Task requirements:
In your copy of the data, keep every word exact and include no pictures.

____ Recorded data

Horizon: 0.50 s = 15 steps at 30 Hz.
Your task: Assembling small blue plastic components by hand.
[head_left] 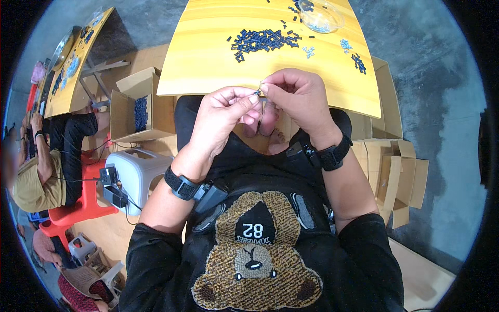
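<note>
My left hand (218,114) and my right hand (301,99) meet in front of me at the table's near edge. Between their pinched fingertips is a small dark piece (258,92), mostly covered by the fingers, so its exact shape cannot be made out. Both hands are closed at the fingertips. Just beyond them, on the yellow wooden table (208,73), lies a pile of small black parts (262,40). Small heaps of silvery bits (309,52) and another cluster of black parts (358,63) lie to the right of it.
A clear round bowl (322,18) with silvery bits stands at the table's far right. Left of me are a cardboard box (140,117) of dark parts and a grey-white stool (138,177) bearing black devices. Open cartons (403,182) stand right. Another person (39,174) sits at a second table (78,67).
</note>
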Available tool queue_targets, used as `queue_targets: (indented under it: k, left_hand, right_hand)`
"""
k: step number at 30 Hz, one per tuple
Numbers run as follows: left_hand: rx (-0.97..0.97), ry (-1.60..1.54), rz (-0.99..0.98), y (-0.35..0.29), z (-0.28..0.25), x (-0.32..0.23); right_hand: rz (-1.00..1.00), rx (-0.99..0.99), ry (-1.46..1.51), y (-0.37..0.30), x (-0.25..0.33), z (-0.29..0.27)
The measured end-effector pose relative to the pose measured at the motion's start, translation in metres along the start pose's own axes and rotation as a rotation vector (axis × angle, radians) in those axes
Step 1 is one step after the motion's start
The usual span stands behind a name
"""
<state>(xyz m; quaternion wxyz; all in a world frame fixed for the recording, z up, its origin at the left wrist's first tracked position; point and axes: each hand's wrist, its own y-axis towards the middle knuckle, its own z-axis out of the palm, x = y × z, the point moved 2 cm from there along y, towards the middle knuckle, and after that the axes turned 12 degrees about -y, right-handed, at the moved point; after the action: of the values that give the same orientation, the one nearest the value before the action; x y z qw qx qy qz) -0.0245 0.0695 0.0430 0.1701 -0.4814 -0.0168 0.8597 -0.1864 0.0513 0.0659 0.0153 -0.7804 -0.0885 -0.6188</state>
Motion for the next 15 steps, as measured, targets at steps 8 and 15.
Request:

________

Task solution:
Horizon: 0.50 s = 15 steps at 30 Hz.
Your task: Assembling small blue plastic components by hand.
[head_left] 
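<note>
My left hand (218,114) and my right hand (301,99) meet in front of me at the table's near edge. Between their pinched fingertips is a small dark piece (258,92), mostly covered by the fingers, so its exact shape cannot be made out. Both hands are closed at the fingertips. Just beyond them, on the yellow wooden table (208,73), lies a pile of small black parts (262,40). Small heaps of silvery bits (309,52) and another cluster of black parts (358,63) lie to the right of it.
A clear round bowl (322,18) with silvery bits stands at the table's far right. Left of me are a cardboard box (140,117) of dark parts and a grey-white stool (138,177) bearing black devices. Open cartons (403,182) stand right. Another person (39,174) sits at a second table (78,67).
</note>
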Available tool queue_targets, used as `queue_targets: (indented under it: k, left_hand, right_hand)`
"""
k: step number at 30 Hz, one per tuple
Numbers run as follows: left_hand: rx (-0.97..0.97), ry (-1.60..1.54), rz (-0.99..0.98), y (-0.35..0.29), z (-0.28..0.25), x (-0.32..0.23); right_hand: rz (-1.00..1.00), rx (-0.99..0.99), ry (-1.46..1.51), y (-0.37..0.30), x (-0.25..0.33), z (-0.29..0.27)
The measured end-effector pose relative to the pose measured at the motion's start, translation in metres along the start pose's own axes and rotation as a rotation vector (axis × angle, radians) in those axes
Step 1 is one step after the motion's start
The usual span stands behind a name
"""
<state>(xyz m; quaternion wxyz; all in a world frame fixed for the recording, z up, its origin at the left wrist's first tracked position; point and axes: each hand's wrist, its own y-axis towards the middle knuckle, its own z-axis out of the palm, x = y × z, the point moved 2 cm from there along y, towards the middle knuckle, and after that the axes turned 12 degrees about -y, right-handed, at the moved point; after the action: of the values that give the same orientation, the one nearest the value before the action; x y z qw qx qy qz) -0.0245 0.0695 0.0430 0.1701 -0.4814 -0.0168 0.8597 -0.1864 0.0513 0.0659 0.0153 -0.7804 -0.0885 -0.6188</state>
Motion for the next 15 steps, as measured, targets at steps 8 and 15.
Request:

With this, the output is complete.